→ **WORK ORDER**:
Counting the line with "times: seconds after" as the last one, copy out the lines of the data exactly from the first onward.

THE DATA section start

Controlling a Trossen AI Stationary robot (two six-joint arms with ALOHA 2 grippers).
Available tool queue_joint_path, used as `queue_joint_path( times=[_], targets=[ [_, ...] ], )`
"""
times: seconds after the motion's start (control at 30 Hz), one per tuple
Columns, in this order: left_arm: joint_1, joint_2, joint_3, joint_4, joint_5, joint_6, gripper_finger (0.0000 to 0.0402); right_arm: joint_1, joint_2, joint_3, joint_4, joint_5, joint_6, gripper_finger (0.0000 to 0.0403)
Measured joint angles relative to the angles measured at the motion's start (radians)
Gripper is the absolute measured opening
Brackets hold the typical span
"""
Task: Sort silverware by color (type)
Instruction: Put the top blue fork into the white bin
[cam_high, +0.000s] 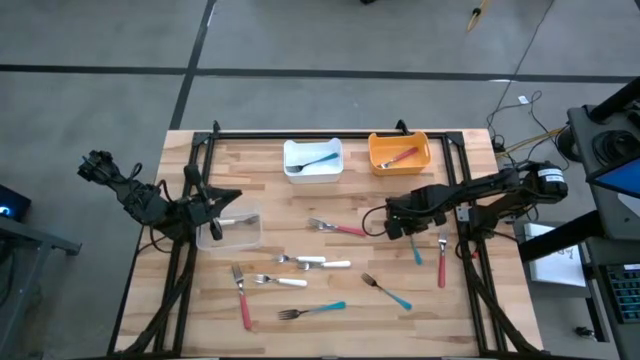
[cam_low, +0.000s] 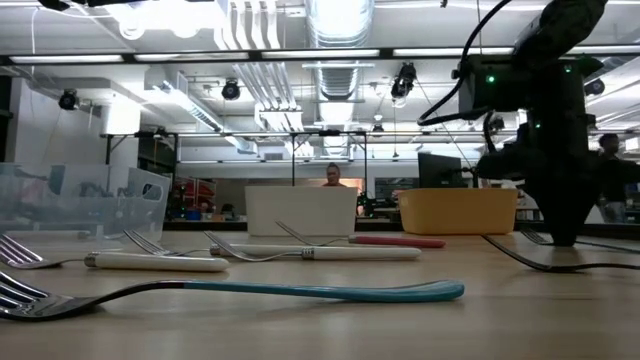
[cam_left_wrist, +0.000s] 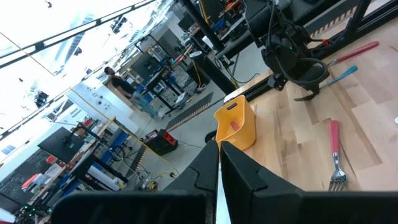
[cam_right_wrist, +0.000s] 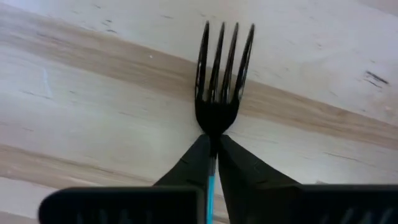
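Right fingers (cam_right_wrist: 211, 155) are clamped together on a teal fork (cam_right_wrist: 221, 81), gripped at the neck where the handle meets the head. The tines are seen projecting straight ahead past the fingertips, so the fork's long axis is in line with the fingers, the teal handle running back between them. The fork appears to lie flat on the surface (cam_right_wrist: 93, 93), or only just off it; a lift cannot be confirmed.

In the high view the right fingers (cam_high: 402, 222) sit right of centre, with another teal piece (cam_high: 417, 251) and a red piece (cam_high: 441, 265) just beside them on the near side. The white bin (cam_high: 290, 150), already holding a blue-handled piece, lies well apart on the far side, and the orange bin (cam_high: 425, 150) is closer. Judged from that, the coming move would be a lift and carry away from the near edge toward the white bin.

Left fingers (cam_left_wrist: 219, 163) are shut on nothing, parked by the clear bin (cam_high: 250, 235); the right arm is clearly nearer.
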Motion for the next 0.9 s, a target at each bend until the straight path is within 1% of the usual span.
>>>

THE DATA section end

→ **ANSWER BOX**:
Controlling a Trossen AI Stationary robot (two six-joint arms with ALOHA 2 grippers).
Available tool queue_joint_path, used as `queue_joint_path( times=[_], targets=[ [_, ...] ], )`
"""
times: seconds after the motion's start (control at 30 Hz), one per tuple

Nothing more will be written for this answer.